EXERCISE: Please produce an exact copy of only the lines from the one with "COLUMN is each" through the last one of the material, without pictures.
-- GIVEN INFORMATION follows --
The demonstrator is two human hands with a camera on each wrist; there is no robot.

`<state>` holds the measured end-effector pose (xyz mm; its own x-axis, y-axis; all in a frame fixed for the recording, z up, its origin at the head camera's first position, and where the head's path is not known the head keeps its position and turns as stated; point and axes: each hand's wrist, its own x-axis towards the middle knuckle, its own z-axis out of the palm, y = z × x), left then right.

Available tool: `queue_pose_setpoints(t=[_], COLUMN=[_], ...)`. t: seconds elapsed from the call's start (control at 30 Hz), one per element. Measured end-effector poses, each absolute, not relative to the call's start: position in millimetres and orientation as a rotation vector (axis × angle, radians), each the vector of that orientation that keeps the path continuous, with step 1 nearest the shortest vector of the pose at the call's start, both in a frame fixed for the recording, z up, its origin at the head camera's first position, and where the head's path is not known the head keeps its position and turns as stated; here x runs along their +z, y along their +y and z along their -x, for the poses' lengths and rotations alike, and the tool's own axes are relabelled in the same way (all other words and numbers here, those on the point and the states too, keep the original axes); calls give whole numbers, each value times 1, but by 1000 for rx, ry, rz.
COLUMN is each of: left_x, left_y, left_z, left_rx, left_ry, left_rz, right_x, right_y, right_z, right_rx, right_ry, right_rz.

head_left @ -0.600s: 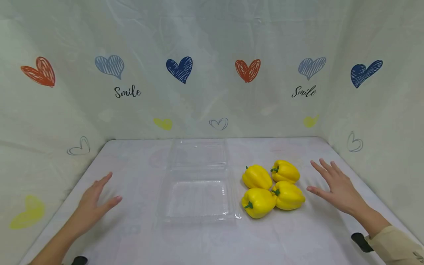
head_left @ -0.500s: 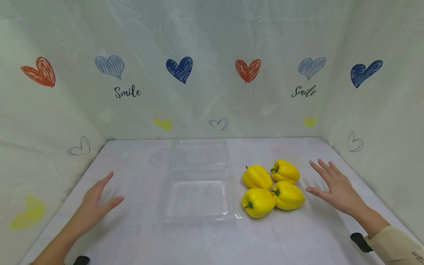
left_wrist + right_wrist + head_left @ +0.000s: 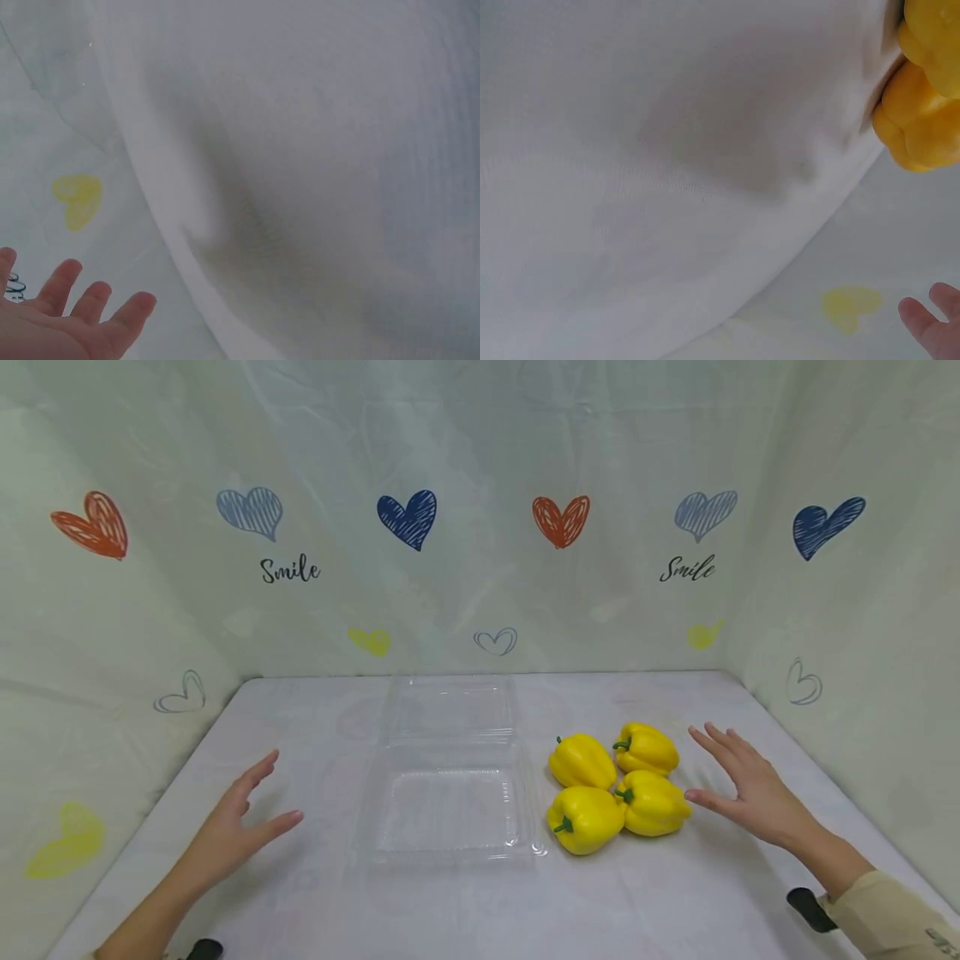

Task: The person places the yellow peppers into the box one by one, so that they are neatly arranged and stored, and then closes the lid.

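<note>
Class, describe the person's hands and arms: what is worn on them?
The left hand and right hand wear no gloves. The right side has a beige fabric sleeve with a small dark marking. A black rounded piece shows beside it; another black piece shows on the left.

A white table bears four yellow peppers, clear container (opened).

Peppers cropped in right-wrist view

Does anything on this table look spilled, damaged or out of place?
Nothing stands out. The four yellow bell peppers sit grouped with no visible damage, the clear plastic clamshell container lies open beside them, and no spill shows on the white tabletop.
</note>
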<state>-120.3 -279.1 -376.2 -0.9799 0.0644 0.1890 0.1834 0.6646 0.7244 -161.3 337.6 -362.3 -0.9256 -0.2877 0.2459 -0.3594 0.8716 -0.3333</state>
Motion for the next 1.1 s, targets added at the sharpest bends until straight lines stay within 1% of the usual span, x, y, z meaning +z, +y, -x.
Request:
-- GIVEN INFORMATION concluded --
THE COMPLETED TASK:
COLUMN is each of: left_x, left_y, left_z, left_rx, left_ry, left_rz, right_x, right_y, right_z, right_rx, right_ry, right_rz.

head_left @ -0.600s: 
head_left @ -0.500s: 
left_wrist + right_wrist + head_left @ +0.000s: 

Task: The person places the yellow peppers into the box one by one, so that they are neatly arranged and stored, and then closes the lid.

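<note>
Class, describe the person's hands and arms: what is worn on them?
The left hand and right hand wear no gloves. The right side has a beige fabric sleeve with a small dark marking. A black rounded piece shows beside it; another black piece shows on the left.

A white table bears four yellow peppers, clear container (opened).

Peppers cropped in right-wrist view

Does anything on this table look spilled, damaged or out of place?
Nothing stands out. The four yellow bell peppers sit grouped with no visible damage, the clear plastic clamshell container lies open beside them, and no spill shows on the white tabletop.
</note>
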<state>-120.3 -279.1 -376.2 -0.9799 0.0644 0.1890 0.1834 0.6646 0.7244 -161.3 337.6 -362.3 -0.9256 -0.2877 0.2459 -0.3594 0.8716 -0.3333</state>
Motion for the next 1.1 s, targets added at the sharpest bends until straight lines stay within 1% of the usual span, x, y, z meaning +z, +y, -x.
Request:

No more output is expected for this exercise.